BLUE SPRINGS, Mo. -A mounting body of research shows that regular, short stints of moderate exercise can improve brain function and lower risk for many chronic diseases, said a University of Missouri extension nutrition and health education specialist.

"Incorporating 10-minute bouts of exercise may be a way to begin making physical activity part of your lifestyle, thus preserving mind and body," said Lynda Johnson.

Researchers conducting the Conselice Study of Brain Aging at University Hospital in Bologna, Italy, assessed cognitive function of 749 adults and found regular, moderate exercise substantially lowered risk for vascular dementia. They determined that routine activities such as climbing stairs, walking and gardening provided brain benefits similar to more rigorous physical activities. The researchers suggest this is because exercise enhances blood flow to the brain, which may have a protective effect by reducing levels of cortisol and other stress hormones generally considered toxic to the brain.

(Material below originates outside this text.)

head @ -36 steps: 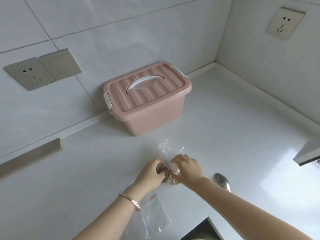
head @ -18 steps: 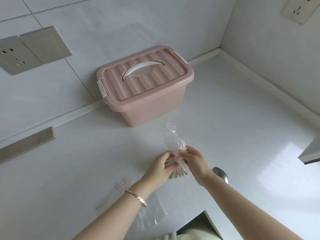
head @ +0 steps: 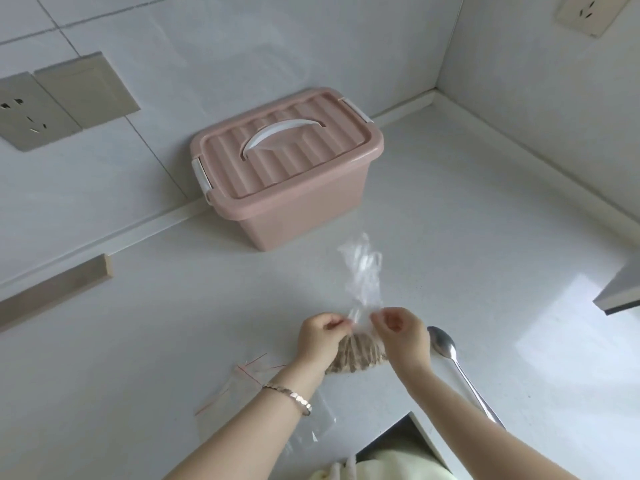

An article in Circulation: Journal of the American Heart Association cited studies conducted at Harvard University and Brigham Women's Hospital indicating that moderate, regular exercise improved heart health even without weight loss.

In 2007 the American Heart Association and the American College of Sports Medicine updated physical activity recommendations for adults of all ages to improve health and maintain functional fitness, independence and quality of life. The basic guidelines suggest moderate-intensity aerobic activities for 30 minutes a day, five days per week and strength training twice a week, along with stretching and balance exercises.

If you haven't been exercising, these recommendations may seem overwhelming. Johnson has tips for getting into the habit of exercising 10 minutes at a time:

  • Walking: First thing in the morning or when arriving home from work, take a brisk five-minute walk down the street and back home again. Keep a pair of comfortable shoes in your car or by your desk so you can take a 10-minute walk during your lunch break or at the mall. Walk the stairs at work for 10 minutes.
  • Stretching: There is no better way to relax, reduce stress and rejuvenate than by stretching. Yoga incorporates a great deal of stretching, which can be done at your desk or at home. The Web site My Daily Yoga offers free, easy yoga demonstrations (
  • Strength building: Keep a set of 3-, 5- or 10-pound hand weights and ankle weights near the television so you can strength train while watching your favorite program. Resistance bands also make strength-training exercises convenient when traveling or at the office.